Immediate postoperative pain management in patients undergoing major abdominal surgery after remifentanil-based anesthesia: sufentanil vs Tramadol ( Generic Ultram ).Cafiero T, Di Minno RM, Sivolella G, Di Iorio C.Department of Anesthesia, Postoperative Intensive Care, Burn Center and Hyperbaric Center A. Cardarelli Hospital, Naples, Italy. AIM: The transition from intraoperative analgesia to postoperative analgesia must be planned carefully after remifentanil-based anesthesia, due to the short duration of action of remifentanil. The aim of this study is to compare the efficacy and safety of 2 transition strategies using sufentanil or Tramadol ( Generic Ultram ) for early postoperative pain relief in patients who had major abdominal surgery under general anesthesia with remifentanil/sevoflurane. METHODS: Sixty patients participated in this double-blind, prospective study and were randomly assigned to either sufentanil (S) group or Tramadol ( Generic Ultram ) (T) group. Twenty minutes before the end of surgery the patients received either a bolus of 0.15 microg kg(-1) sufentanil (group S) or Tramadol ( Generic Ultram ) 100 mg (group T). Mean arterial pressure (MAP), heart rate (HR) and rate pressure product (RPP=systolic arterial pressure (SAP)xHR), analgesia by a verbal rating score (VRS) and sedation by a sedation score (SS) were evaluated at emergence from anesthesia. RESULTS: A statistically significant difference in HR between the 2 groups was recorded at extubation (78+/-13 in group S vs 86+/-24 in group T). A significant decrease of RPP values at extubation and 5 minutes later were found in group S in comparison with group T. VRS values were significantly lower in sufentanil group at 5 and 10 minutes after awakening. CONCLUSIONS: Sufentanil provided more effective transition analgesia in comparison with Tramadol ( Generic Ultram ). The effects of remifentanil dissipated rapidly and analgesia with major opioids was required. A bolus dose of sufentanil 0.15 microg kg(-1) was efficacious in controlling the hemodynamic parameters at awakening from anesthesia. The lower HR values and, consequently the lower RPP values are of utmost importance especially in the aged cardiovascular risk patient.

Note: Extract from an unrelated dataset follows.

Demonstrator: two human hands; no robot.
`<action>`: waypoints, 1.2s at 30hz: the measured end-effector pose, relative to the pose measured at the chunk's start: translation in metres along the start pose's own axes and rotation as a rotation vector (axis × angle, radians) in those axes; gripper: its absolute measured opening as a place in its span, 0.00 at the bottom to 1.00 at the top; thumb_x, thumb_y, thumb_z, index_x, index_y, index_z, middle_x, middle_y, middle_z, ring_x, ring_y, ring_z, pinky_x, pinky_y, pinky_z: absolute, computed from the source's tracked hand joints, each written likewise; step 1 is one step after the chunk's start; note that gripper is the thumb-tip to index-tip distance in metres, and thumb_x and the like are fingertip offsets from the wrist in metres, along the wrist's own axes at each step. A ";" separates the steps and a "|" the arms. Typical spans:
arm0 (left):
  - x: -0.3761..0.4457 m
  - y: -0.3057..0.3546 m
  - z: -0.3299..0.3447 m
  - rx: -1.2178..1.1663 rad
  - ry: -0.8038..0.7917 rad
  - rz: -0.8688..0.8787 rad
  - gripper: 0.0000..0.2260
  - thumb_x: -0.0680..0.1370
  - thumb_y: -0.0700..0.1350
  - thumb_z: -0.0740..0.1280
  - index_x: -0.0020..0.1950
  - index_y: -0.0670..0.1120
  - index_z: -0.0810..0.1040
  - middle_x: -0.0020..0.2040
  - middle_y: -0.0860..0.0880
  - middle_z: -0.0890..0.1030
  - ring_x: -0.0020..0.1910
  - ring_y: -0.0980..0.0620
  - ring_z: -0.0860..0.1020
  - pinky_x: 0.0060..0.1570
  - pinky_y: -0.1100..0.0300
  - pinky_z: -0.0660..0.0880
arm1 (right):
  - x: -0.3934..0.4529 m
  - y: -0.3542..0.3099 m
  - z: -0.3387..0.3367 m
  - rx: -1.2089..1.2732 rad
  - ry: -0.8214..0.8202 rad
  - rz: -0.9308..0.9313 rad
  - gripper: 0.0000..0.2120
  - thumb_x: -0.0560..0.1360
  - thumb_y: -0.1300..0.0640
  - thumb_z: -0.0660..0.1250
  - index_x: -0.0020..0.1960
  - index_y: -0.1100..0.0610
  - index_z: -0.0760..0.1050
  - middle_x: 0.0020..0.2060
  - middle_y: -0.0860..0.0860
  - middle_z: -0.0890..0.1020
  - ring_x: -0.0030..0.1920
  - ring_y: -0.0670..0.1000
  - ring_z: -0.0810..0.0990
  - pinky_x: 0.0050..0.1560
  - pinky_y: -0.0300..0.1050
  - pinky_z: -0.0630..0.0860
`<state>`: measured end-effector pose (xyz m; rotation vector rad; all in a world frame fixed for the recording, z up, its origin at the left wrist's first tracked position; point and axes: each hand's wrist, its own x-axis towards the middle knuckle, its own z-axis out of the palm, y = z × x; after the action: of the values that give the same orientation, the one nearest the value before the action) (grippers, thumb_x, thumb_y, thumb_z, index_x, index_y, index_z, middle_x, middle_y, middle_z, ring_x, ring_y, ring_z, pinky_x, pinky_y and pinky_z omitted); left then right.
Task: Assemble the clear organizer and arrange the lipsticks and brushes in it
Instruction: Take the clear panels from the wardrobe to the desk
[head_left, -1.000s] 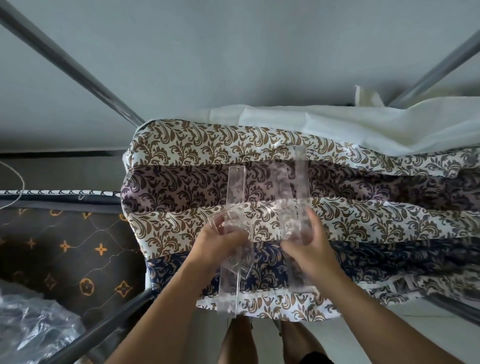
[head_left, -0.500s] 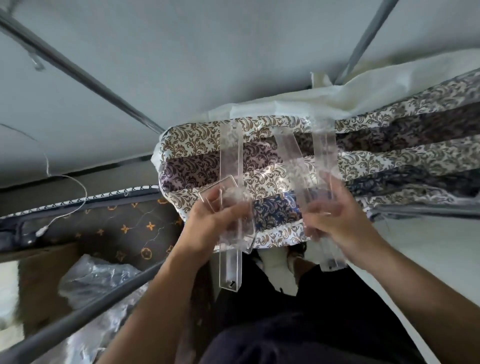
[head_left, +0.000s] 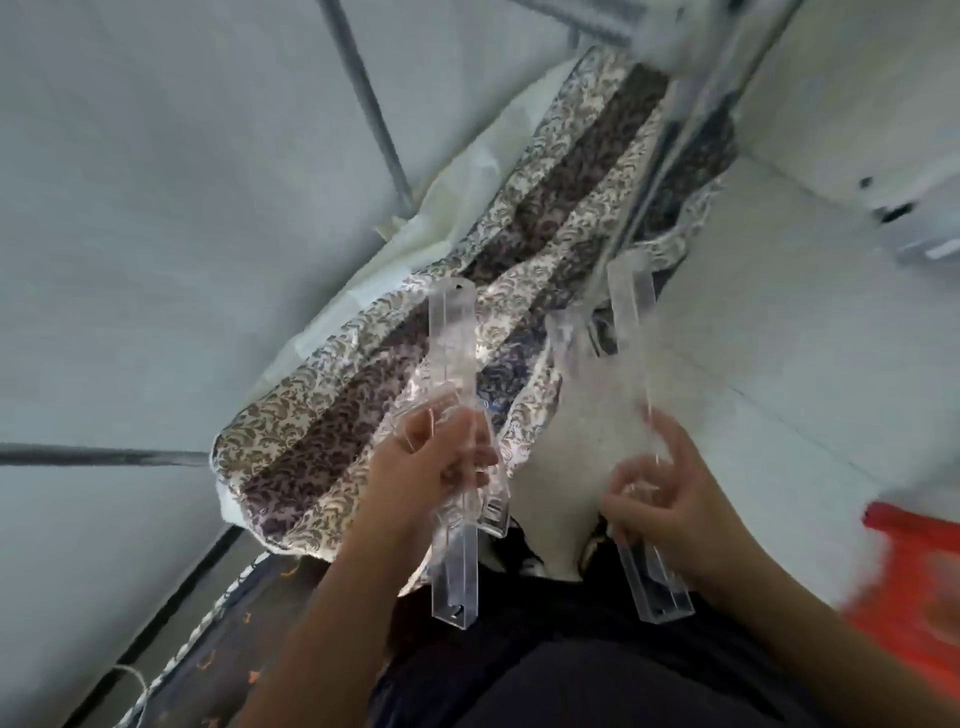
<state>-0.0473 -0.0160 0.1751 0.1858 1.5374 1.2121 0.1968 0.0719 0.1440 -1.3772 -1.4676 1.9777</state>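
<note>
Clear acrylic is what we hold in both hands, above our lap and in front of a folded patterned cloth with brown and cream leaf stripes (head_left: 363, 410). Our left hand (head_left: 421, 478) has its fingers curled around a long clear plastic channel piece (head_left: 453, 415), which stands almost upright, together with a smaller clear flat panel (head_left: 491, 499) pressed against it near the fingertips. Our right hand (head_left: 670, 499) grips a second long clear plastic channel piece (head_left: 636, 364), tilted a little to the left at its top; the fingers are bent around its lower half. The two long pieces are apart and do not touch. Behind the cloth we see a grey metal pole (head_left: 369, 109) against a pale wall. At the right edge a blurred red-orange object (head_left: 914, 587) appears; we cannot tell what it is.
</note>
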 end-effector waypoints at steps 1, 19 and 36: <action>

Lornoxicam, a new potent NSAID with an improved tolerability profile.

Lornoxicam is a member of the oxicam group of nonsteroidal antiinflammatory drugs (NSAIDs). Oxicams have potent antiinflammatory and analgesic effects, but their use is associated with a high risk of gastrointestinal adverse effects. Lornoxicam has been shown to be at least as effective as comparative NSAIDs and more effective than 10 mg morphine when used at doses > or = 8 mg to control pain after oral surgery. In addition, oral doses of lornoxicam of 16-24 mg daily have been more effective than Tramadol ( Generic Ultram ) 300 mg daily in pain following knee surgery. Lornoxicam combines the high therapeutic potency of oxicams with an improved gastrointestinal toxicity profile as compared to naproxen, for example. This is probably due to the short half-life of lornoxicam as compared to the other oxicams. The clinical trials published so far, mostly comparative, clearly do- cument the efficacy of lornoxicam as a potent analgesic with excellent antiinflammatory properties in a range of painful and/or inflammatory conditions, including postoperative pain and rheumatoid arthritis.